Though I would not say that the church left Darwin unmolested (at least not verbally - physically he was fine). The Bishop of Oxford of the time was quite scathing of the theory and hotly debated it at every opportunity. Though, it must be said that Huxley (in defending Darwin) gave as good as he got (including a rather spiffing riposte to a point made by the bishop about not wanting to be related to an ape where he stated that he would rather be related to an ape than to the Bishop). Plus I think the Bishop was CofE not Catholic...

I was taught (at a Catholic school) that the bible was never meant to be taken literally - it is metaphor and allegory - and that there is no one true interpretation of any scripture. I have to admit that I see those who take the bible as literal truth (instead of the intended spiritual truth) in the same light as idiots who think soap operas are real life events...

Thorne
09-17-2008, 07:23 PM
I have to admit that I see those who take the bible as literal truth (instead of the intended spiritual truth) in the same light as idiots who think soap operas are real life events...

LOL! I never thought of it quite that way, but yeah, I have to agree with you here.

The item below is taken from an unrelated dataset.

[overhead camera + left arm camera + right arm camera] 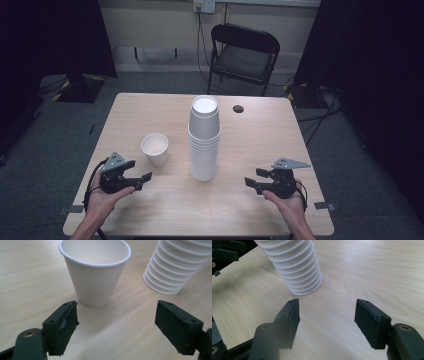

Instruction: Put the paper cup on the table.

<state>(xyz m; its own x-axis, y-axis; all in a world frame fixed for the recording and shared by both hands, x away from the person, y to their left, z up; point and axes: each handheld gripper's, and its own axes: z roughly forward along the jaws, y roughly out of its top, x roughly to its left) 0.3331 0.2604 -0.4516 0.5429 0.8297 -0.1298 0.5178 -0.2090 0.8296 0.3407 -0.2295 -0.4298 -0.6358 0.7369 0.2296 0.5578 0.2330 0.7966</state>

Plus I think the Bishop was CofE not Catholic...
I think that's right. And elsewhere in that article they did mention that someone at the CofE did think they owed Darwin an apology. I'm not sure I'd agree if all that was involved was debate. But if they did come down on him with threats and attacks, that's a different story.

fetishdj
09-18-2008, 01:53 AM
As far as I am aware of the history, it was purely debate. At least from the ordained clergy. Though from the sounds of it, it did get quite rough in the Royal Society for a while :)

Not sure if there was any trouble from any other elements of the church - such as the laity.

JohnVanDom
11-08-2008, 05:01 PM
Catholic theology is always changing - and we admit errors sometimes occur (you know, little things like... the inquisition... the Dark Ages... black plague after killing cats etc).

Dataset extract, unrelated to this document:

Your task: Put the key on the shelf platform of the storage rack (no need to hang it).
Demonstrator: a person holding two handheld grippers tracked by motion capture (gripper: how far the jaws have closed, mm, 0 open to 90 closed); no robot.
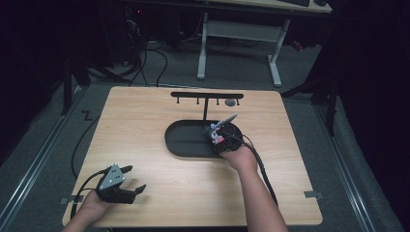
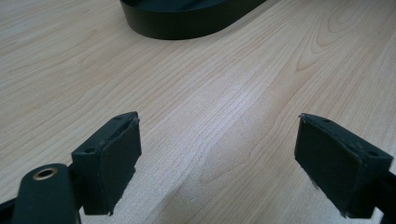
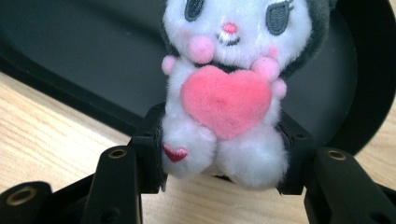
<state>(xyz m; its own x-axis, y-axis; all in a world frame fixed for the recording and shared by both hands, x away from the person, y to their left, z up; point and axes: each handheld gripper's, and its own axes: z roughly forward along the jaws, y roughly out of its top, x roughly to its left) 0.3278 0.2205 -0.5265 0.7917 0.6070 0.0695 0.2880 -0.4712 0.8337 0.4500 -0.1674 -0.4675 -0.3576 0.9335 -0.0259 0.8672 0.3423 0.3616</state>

Fundamentalists and pure atheists have one thing in common - the arrogance to believe they know the truth, and not just the truth for their own time and place in society, but the WHOLE and TOTAL truth that abides no dispute. With such beliefs come intolerance, genocide and sadly, the kind of greed that now threatens to destroy our very biosphere.

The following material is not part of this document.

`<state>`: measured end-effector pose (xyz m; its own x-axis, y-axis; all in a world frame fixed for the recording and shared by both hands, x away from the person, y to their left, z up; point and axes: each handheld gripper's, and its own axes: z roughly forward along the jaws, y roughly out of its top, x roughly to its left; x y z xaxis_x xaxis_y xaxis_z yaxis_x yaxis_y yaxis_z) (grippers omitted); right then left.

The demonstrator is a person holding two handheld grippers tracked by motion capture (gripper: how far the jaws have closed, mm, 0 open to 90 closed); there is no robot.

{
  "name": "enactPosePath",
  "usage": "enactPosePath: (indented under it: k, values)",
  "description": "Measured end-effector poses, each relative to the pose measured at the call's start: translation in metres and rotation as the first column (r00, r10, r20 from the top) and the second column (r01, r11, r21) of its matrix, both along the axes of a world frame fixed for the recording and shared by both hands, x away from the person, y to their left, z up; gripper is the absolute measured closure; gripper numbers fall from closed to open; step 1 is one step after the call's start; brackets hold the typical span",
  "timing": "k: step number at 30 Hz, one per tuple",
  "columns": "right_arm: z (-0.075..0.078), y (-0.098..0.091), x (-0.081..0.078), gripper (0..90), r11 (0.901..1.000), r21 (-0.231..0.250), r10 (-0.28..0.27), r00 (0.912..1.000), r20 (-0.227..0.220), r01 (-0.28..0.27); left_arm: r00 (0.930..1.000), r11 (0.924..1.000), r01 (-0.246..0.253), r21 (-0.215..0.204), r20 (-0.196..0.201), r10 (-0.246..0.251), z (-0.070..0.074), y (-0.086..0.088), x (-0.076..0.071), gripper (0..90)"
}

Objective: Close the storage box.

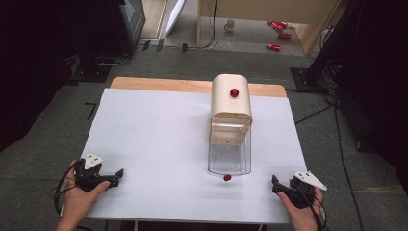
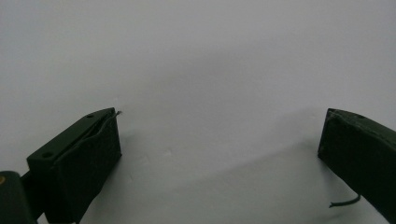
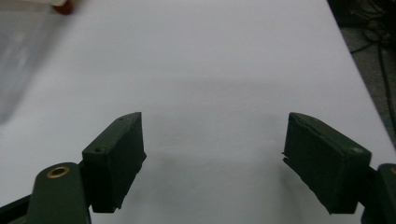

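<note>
A cream rounded box [image 1: 231,103] with a red knob [image 1: 234,92] stands right of centre on the white table [image 1: 154,139]. A clear drawer [image 1: 230,151] is pulled out of it toward me and ends in a small red knob [image 1: 227,178]. My left gripper [image 1: 118,176] rests open at the table's near left edge, its jaws pointing right. My right gripper [image 1: 275,185] is open at the near right edge. The left gripper view has the left gripper [image 2: 222,126] over bare white table. In the right gripper view, the right gripper [image 3: 214,126] is empty, with the drawer [image 3: 18,56] and its knob [image 3: 63,5] at the upper left.
A wooden strip [image 1: 159,84] runs along the table's far edge. On the floor beyond lie a mug [image 1: 230,25] and red cans [image 1: 279,29]. Cables [image 1: 337,125] trail over the floor at the right. Dark equipment [image 1: 115,29] stands at the back left.
</note>
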<state>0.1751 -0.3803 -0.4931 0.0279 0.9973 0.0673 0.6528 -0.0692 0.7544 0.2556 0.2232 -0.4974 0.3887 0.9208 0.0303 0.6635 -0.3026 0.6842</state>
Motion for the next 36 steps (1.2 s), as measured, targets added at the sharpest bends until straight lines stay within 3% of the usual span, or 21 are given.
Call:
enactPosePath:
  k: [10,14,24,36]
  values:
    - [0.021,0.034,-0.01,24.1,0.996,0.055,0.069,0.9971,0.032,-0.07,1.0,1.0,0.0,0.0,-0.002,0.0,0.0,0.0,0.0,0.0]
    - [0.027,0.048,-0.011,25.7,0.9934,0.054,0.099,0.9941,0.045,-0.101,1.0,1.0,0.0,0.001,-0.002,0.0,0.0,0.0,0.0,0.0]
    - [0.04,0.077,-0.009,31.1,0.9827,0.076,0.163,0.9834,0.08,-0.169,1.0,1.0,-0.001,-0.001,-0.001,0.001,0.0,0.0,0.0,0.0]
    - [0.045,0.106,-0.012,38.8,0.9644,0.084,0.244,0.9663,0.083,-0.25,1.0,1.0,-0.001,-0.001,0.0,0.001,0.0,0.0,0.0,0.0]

I'm concerned about the growth of the Christian/European ethic - as Ghandi said, "If we were to live as you do, we would consume the earth like ants." Well folks, read about Chinese and Indian economic development and tremble. 80% of the structural steel and raw cement made worldwide last year went to those places.

I'd suggest anyone who is interested in Bible truths read the Nag Hammadi (the Dead Sea Scrolls). There is a tremendous amount of Christian philosophy that was suppressed before the Bible was set into the patterns we know today. Elements calling for female equality, Christ's belief in reincarnation and the role of Christ as an example (and ordinary man wanting to lead, not be worshipped) are hugely misunderstood due to deliberate exclusion from the Bible anything that didn't support the church hierarchy and growth of church power.

With the originals destroyed, the revised Bible and illiterate population resulted in the profitable exchange of money and obedience to church officials for salvation that sadly, is the foundation of traditional Christianity to this day - Catholic and Protestant alike.